WHAT TO PRODUCE
Reproduce the data below exactly. Skip the pictures.

SUPPLIED DATA
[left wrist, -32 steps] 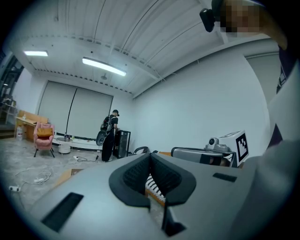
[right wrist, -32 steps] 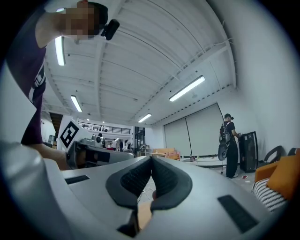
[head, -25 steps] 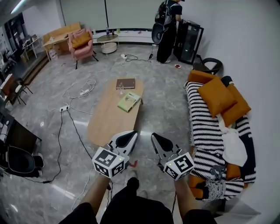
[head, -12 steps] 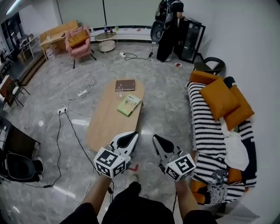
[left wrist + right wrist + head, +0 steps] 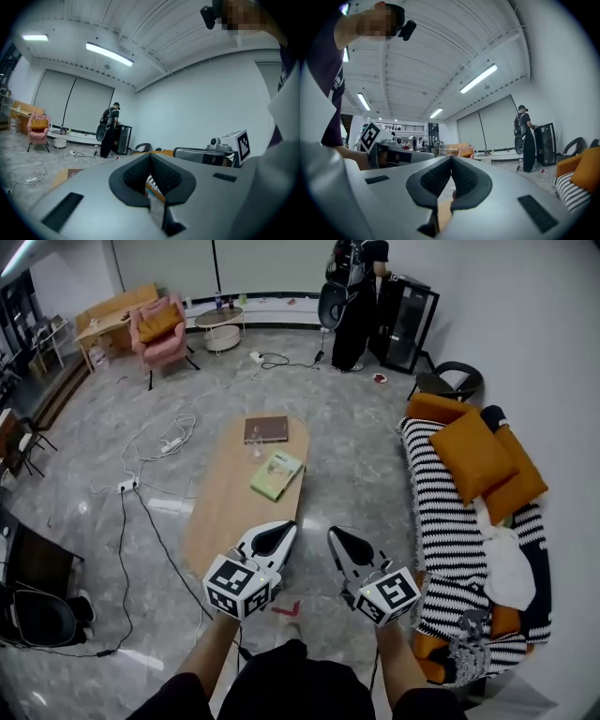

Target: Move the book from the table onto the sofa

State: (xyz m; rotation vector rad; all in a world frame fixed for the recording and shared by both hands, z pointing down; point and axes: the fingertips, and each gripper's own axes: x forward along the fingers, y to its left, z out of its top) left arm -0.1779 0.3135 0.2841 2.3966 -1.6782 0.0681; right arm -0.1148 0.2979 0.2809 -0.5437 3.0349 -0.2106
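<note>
Green book (image 5: 277, 474) lies flat on the oval wooden table (image 5: 208, 521), toward its 3 o'clock edge, one corner close to the rim. Brown book (image 5: 266, 429) sits at 12 o'clock of it, at the table's far end. Striped sofa (image 5: 437, 521) stands at 3 o'clock, with a strip of grey floor (image 5: 361, 474) between table and sofa. Cables (image 5: 169, 442) trail at 9 o'clock. Left gripper (image 5: 277, 532) and right gripper (image 5: 339, 542) hang at 6 o'clock off the near table end, both clenched on nothing.

White walls (image 5: 525, 315) enclose a grey marble floor (image 5: 356, 465) strewn with cables (image 5: 172, 441), a pink armchair (image 5: 161, 329) at the far end.
</note>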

TASK RESULT
[left wrist, -32 steps] 
[right wrist, -32 steps] 
[head, -25 steps] 
[head, -12 steps] 
[left wrist + right wrist + head, +0 steps] 

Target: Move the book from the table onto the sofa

State: (xyz m; rotation vector rad; all in a world frame fixed for the recording and shared by both hands, z pointing down; point and axes: the fingertips, and each gripper's own axes: x forward along the fingers, y to its left, z out of its top) left arm -0.1779 0.3135 0.2841 2.3966 -1.6782 0.0681; right arm -0.1148 0.2979 0.2809 -0.5437 3.0349 -0.2106
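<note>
Green book (image 5: 277, 474) lies flat on the oval wooden table (image 5: 208, 521), toward its 3 o'clock edge, one corner close to the rim. Brown book (image 5: 266, 429) sits at 12 o'clock of it, at the table's far end. Striped sofa (image 5: 437, 521) stands at 3 o'clock, with a strip of grey floor (image 5: 361, 474) between table and sofa. Cables (image 5: 169, 442) trail at 9 o'clock. Left gripper (image 5: 277, 532) and right gripper (image 5: 339, 542) hang at 6 o'clock off the near table end, both clenched on nothing.

White walls (image 5: 525, 315) enclose a grey marble floor (image 5: 356, 465) strewn with cables (image 5: 172, 441), a pink armchair (image 5: 161, 329) at the far end.
</note>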

There is nothing further to this exercise.